**EXERCISE AIM**
Go through the material under this sentence. Return every line holding "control".

**DATA**
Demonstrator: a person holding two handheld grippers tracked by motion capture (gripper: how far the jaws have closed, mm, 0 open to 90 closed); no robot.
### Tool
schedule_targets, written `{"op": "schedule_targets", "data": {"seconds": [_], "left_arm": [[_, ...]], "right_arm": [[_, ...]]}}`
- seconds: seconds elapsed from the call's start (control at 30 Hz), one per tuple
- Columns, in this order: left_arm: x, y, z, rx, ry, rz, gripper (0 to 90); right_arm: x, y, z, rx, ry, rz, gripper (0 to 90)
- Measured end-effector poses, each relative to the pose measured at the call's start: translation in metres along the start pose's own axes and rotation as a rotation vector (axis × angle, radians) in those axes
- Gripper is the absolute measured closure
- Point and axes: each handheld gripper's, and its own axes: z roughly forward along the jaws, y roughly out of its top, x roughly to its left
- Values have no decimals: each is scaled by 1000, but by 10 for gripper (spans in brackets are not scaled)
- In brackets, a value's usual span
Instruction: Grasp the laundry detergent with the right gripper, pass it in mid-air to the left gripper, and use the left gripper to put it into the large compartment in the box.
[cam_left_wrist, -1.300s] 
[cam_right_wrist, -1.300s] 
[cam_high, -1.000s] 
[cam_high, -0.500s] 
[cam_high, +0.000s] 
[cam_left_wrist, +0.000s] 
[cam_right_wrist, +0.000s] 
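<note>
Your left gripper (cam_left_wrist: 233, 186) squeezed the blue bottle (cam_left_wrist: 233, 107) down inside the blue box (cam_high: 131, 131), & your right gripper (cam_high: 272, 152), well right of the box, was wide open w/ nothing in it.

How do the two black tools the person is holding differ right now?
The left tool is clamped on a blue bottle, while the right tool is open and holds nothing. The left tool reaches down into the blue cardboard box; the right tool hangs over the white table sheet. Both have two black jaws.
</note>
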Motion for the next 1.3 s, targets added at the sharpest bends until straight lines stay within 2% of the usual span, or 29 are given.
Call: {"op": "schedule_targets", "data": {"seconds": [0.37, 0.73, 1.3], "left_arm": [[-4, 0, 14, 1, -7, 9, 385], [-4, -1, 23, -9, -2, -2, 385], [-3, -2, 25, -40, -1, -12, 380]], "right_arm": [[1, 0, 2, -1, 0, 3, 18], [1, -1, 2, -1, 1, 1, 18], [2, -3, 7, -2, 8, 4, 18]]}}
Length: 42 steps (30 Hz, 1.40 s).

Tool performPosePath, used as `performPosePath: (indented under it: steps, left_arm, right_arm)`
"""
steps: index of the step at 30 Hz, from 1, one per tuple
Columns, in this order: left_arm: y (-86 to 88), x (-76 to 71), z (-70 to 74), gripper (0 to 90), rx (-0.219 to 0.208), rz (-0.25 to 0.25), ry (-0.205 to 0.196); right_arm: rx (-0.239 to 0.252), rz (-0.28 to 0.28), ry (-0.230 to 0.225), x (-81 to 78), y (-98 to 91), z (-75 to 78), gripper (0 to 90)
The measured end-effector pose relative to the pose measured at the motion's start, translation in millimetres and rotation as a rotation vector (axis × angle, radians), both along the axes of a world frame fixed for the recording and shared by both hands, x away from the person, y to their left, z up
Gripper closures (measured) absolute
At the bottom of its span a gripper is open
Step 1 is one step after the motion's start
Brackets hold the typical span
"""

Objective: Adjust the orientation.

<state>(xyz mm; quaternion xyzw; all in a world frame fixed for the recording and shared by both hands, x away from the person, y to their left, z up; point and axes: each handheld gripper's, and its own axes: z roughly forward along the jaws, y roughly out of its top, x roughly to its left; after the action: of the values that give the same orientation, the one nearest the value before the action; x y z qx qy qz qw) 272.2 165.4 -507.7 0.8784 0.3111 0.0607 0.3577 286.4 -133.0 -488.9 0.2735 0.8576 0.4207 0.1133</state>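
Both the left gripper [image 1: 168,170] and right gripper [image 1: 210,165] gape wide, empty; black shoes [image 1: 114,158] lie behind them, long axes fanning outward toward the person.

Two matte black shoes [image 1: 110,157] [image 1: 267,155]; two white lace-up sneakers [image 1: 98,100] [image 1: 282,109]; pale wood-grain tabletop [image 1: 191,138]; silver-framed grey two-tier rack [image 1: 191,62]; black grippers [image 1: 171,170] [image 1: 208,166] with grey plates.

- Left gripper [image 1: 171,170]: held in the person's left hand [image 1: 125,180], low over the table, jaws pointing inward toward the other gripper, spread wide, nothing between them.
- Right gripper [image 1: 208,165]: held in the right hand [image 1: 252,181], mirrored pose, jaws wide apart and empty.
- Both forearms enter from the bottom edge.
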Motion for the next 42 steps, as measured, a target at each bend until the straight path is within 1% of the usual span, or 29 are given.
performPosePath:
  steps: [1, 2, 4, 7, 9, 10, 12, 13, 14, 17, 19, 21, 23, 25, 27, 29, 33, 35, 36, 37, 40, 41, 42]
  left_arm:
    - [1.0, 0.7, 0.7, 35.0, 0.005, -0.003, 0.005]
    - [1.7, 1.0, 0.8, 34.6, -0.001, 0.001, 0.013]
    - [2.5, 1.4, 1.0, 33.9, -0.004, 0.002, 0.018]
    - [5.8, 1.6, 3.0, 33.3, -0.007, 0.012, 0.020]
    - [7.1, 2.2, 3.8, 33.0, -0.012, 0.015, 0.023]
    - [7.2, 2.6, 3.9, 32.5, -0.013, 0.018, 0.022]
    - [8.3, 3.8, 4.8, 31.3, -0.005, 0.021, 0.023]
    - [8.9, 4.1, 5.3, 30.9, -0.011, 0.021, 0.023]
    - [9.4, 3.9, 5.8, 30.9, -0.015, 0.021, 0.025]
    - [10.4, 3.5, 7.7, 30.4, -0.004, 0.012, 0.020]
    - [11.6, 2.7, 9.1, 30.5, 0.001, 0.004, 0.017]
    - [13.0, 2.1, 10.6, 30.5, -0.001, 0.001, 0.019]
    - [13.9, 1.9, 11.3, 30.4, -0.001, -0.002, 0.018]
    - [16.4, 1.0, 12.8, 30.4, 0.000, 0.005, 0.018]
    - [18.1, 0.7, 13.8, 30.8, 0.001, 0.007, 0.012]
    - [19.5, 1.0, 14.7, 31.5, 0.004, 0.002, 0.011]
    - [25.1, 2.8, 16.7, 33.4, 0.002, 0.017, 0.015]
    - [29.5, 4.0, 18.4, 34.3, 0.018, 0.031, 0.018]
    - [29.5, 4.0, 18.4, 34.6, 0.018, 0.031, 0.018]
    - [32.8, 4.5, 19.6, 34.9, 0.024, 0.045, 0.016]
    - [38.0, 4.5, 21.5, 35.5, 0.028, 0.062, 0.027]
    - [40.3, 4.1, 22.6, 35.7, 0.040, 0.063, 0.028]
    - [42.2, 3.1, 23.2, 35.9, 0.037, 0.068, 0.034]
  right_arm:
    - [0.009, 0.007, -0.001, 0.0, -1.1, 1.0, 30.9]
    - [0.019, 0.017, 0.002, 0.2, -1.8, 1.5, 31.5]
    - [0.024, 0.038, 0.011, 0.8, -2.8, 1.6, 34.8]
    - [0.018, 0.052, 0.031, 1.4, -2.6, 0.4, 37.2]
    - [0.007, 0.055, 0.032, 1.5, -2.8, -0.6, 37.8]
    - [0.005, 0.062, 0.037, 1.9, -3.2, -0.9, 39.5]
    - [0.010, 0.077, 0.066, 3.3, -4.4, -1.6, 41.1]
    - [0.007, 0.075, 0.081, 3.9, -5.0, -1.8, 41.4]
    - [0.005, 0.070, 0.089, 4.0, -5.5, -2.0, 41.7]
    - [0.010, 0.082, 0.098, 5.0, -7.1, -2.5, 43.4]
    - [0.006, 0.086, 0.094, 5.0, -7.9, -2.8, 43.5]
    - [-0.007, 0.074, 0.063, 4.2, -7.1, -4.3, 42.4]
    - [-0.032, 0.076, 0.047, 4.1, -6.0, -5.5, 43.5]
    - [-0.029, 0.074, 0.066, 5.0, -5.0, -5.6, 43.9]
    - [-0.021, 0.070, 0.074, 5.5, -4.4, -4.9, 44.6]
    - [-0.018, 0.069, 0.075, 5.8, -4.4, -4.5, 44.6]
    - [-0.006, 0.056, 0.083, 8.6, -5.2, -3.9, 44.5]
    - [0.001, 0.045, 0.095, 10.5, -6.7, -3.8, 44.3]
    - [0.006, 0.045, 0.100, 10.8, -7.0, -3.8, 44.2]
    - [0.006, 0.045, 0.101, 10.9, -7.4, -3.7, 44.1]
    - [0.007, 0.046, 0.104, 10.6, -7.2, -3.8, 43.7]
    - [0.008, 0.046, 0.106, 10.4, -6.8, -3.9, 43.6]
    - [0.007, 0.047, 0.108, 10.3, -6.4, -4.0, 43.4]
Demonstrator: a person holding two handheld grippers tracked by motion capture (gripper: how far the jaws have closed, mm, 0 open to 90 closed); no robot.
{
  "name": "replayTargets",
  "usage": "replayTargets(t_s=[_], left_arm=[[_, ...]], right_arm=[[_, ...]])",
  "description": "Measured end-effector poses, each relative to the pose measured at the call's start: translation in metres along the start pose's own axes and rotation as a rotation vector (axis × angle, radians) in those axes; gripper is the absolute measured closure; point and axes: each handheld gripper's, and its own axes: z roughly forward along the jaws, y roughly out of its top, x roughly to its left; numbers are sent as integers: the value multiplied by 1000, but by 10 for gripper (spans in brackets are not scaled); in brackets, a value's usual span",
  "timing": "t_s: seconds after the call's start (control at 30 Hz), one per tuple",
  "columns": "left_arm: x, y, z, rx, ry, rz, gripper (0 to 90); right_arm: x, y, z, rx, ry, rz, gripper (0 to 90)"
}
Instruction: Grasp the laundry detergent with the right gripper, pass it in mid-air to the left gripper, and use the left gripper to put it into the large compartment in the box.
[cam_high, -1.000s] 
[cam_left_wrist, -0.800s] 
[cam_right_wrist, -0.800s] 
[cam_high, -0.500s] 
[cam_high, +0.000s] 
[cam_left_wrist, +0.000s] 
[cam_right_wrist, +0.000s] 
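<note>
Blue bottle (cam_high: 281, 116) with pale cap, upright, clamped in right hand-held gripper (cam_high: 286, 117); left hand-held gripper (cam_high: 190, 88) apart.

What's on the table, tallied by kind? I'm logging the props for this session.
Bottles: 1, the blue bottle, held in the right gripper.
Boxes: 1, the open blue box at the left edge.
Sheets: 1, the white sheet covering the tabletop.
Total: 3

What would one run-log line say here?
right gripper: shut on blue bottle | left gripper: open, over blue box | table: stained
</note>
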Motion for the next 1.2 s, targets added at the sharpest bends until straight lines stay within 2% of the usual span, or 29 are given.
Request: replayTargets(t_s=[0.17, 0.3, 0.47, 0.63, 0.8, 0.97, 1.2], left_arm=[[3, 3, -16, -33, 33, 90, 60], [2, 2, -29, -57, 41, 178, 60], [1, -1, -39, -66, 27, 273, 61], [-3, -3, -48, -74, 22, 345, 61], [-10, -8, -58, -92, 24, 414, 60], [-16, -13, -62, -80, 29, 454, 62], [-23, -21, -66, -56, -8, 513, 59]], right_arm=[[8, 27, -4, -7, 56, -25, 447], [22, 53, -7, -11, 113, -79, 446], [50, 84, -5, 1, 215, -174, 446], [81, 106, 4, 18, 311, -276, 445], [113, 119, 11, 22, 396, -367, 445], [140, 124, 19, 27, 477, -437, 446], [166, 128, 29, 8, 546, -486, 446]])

**TASK SOLUTION**
- seconds: seconds elapsed from the call's start (control at 30 Hz), one per tuple
  "timing": "t_s: seconds after the call's start (control at 30 Hz), one per tuple",

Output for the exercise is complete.